▸ **Work instruction**
Among the records below, find each line containing the word "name" and copy it.

▸ **Material provided**
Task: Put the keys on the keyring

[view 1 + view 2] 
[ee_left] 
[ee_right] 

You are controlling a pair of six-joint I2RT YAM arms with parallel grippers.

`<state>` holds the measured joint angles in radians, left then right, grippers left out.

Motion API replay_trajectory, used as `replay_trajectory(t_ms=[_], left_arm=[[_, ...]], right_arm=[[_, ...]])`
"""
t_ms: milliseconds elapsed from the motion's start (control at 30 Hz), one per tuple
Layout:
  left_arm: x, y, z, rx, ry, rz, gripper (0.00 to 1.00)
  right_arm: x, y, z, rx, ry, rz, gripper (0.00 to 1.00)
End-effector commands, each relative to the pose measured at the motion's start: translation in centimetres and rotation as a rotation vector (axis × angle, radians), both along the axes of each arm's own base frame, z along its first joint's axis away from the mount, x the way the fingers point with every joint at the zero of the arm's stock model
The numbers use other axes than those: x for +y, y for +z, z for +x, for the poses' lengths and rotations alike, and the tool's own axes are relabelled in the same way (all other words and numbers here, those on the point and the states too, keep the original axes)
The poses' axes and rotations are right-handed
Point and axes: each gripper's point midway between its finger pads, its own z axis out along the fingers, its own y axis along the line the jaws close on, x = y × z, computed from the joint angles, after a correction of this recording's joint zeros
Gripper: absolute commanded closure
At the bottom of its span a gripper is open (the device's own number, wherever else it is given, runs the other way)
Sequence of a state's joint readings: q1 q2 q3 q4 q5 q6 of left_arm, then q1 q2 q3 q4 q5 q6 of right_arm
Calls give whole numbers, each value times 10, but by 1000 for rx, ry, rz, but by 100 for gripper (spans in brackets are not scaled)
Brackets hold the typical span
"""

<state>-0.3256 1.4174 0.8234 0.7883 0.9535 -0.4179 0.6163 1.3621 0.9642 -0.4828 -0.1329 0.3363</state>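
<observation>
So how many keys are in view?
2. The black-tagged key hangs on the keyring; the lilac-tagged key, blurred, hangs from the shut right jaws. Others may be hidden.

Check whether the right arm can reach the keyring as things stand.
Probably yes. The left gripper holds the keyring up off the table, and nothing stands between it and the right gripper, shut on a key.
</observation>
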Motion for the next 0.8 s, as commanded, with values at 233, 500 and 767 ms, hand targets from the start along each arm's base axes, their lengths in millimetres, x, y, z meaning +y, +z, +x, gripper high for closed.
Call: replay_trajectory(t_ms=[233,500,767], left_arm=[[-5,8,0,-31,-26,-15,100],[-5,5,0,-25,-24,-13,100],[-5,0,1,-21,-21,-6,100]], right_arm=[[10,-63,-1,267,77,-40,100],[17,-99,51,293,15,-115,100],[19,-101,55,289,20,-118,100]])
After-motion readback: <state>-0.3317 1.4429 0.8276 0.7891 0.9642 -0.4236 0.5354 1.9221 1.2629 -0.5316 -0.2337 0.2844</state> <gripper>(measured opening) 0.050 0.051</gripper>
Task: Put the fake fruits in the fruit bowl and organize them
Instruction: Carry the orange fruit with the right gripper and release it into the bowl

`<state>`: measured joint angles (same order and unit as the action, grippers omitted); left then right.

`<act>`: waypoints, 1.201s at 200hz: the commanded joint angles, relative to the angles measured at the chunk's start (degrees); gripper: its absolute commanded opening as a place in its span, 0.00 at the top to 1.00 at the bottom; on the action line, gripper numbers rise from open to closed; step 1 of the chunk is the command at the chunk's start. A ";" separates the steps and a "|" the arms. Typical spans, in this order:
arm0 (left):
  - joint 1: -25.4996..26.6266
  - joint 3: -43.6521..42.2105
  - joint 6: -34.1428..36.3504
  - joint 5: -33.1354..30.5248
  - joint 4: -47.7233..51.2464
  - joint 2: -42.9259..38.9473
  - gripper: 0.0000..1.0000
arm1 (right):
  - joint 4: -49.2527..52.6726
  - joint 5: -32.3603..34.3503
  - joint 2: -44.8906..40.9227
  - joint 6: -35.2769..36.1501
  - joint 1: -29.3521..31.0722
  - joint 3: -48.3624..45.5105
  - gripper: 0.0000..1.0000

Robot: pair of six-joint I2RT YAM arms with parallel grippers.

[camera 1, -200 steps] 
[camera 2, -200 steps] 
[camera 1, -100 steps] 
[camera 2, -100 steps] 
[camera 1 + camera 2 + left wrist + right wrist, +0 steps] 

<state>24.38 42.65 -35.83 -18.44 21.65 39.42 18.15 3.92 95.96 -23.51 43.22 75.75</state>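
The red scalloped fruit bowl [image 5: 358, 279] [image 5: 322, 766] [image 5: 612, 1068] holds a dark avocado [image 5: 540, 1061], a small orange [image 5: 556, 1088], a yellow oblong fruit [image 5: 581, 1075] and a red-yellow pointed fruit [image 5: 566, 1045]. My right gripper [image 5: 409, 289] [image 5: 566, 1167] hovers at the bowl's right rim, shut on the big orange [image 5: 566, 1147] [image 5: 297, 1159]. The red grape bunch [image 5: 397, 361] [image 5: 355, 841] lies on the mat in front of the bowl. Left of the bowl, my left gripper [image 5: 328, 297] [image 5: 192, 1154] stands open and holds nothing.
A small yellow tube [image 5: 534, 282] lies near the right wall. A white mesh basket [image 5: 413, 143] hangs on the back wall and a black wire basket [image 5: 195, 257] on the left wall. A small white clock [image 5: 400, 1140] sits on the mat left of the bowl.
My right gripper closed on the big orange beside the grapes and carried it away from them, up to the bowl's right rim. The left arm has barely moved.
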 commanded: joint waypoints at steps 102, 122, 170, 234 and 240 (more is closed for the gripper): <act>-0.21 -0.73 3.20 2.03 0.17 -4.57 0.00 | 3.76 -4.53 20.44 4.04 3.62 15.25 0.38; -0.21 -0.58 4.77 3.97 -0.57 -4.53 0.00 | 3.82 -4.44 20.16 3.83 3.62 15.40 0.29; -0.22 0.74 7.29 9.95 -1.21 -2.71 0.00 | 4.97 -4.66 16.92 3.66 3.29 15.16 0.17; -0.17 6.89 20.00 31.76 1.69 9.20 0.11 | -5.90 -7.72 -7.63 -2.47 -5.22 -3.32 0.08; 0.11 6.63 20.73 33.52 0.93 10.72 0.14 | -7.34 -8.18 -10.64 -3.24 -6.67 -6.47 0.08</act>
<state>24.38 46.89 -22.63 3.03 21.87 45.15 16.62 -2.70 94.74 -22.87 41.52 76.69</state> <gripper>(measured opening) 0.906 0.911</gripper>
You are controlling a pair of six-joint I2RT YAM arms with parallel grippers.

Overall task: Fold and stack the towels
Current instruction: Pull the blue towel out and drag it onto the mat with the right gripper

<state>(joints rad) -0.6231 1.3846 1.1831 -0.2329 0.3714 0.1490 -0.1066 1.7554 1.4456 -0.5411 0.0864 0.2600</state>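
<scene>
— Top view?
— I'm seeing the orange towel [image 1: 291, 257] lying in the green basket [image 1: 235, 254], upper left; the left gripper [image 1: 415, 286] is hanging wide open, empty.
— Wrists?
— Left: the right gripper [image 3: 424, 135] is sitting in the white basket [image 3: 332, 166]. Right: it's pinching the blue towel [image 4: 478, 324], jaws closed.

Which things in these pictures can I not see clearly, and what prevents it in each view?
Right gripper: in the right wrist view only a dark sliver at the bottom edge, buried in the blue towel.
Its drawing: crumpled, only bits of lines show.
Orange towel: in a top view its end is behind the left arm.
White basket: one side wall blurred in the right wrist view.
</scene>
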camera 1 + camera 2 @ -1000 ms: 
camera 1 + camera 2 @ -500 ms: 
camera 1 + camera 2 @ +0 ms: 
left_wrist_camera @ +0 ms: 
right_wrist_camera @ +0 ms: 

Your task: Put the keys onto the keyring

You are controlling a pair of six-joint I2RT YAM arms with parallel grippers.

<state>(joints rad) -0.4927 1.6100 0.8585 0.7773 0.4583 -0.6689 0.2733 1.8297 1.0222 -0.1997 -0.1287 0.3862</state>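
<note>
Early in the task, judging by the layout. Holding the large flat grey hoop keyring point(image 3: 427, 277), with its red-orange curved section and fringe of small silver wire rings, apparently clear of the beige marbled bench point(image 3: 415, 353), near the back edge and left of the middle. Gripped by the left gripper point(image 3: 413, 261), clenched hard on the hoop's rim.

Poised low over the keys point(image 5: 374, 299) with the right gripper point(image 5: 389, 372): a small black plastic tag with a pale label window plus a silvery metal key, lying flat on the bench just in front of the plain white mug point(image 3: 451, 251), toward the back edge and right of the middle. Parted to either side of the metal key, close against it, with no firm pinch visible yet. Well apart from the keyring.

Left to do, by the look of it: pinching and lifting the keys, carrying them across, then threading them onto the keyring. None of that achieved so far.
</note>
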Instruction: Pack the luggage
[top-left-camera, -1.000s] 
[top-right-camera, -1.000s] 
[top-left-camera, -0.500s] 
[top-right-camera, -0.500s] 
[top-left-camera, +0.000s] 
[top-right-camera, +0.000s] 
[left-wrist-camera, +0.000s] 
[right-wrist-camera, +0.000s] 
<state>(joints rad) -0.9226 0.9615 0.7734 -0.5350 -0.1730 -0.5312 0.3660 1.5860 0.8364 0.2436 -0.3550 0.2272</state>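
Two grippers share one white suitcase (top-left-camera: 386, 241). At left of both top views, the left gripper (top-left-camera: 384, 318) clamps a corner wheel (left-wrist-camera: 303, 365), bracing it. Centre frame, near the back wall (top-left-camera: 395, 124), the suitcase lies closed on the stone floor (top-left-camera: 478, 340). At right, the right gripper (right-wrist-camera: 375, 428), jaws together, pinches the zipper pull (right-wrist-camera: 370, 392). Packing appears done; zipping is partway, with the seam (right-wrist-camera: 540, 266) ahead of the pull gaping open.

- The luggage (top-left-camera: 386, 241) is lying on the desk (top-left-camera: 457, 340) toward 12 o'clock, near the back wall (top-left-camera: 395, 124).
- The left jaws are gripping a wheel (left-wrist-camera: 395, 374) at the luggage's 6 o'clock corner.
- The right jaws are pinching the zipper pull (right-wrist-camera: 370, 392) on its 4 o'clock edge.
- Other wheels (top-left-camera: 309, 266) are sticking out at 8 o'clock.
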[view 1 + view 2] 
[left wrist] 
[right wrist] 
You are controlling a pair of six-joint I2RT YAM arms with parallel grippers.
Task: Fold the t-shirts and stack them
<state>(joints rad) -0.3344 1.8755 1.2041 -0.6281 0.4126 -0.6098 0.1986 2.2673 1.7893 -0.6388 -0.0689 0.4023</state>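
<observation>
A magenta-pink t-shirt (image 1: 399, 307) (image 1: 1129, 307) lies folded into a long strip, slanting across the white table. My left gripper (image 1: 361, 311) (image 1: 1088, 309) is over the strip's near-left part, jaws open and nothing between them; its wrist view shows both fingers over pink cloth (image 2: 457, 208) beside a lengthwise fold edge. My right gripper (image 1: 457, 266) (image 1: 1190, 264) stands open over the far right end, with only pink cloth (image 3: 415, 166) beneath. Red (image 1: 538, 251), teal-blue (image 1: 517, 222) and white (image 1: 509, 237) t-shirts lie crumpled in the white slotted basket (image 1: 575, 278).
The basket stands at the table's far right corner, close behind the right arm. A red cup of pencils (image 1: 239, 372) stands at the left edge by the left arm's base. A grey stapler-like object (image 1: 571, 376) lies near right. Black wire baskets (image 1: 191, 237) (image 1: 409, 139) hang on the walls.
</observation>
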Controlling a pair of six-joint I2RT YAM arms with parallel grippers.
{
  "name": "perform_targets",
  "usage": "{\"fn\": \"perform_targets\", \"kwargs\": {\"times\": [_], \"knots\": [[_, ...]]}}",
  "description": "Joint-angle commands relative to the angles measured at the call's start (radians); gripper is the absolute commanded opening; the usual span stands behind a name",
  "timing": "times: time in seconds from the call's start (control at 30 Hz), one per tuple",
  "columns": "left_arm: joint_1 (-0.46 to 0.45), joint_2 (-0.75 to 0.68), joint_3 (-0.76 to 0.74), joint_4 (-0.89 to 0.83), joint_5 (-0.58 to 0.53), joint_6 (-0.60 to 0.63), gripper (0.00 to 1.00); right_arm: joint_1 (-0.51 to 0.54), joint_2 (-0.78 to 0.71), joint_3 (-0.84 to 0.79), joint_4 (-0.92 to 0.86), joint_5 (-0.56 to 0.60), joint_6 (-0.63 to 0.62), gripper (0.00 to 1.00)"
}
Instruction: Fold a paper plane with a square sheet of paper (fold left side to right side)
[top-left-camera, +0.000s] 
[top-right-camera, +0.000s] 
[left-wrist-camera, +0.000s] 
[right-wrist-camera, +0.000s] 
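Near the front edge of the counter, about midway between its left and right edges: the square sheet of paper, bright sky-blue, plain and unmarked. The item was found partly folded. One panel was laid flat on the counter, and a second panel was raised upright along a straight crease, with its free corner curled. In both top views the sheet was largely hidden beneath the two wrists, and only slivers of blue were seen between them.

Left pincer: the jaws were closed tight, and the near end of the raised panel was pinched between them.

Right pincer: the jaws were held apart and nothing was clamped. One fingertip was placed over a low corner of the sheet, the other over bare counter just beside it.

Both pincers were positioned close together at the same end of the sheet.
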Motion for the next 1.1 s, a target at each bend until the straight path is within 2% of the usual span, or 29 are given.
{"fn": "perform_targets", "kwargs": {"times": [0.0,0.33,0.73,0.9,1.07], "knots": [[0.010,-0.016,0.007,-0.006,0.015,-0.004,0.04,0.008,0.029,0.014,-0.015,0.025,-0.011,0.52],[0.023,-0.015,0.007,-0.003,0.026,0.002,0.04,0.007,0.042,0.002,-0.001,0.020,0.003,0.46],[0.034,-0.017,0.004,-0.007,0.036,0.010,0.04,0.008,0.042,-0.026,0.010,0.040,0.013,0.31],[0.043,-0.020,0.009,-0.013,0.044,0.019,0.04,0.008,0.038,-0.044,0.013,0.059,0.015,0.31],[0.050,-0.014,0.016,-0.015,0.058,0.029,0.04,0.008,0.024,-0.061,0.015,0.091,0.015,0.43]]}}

▸ **Exercise output**
  "name": "perform_targets",
  "description": "Joint-angle commands relative to the angles measured at the call's start (radians); gripper is the absolute commanded opening; the usual span stands behind a name",

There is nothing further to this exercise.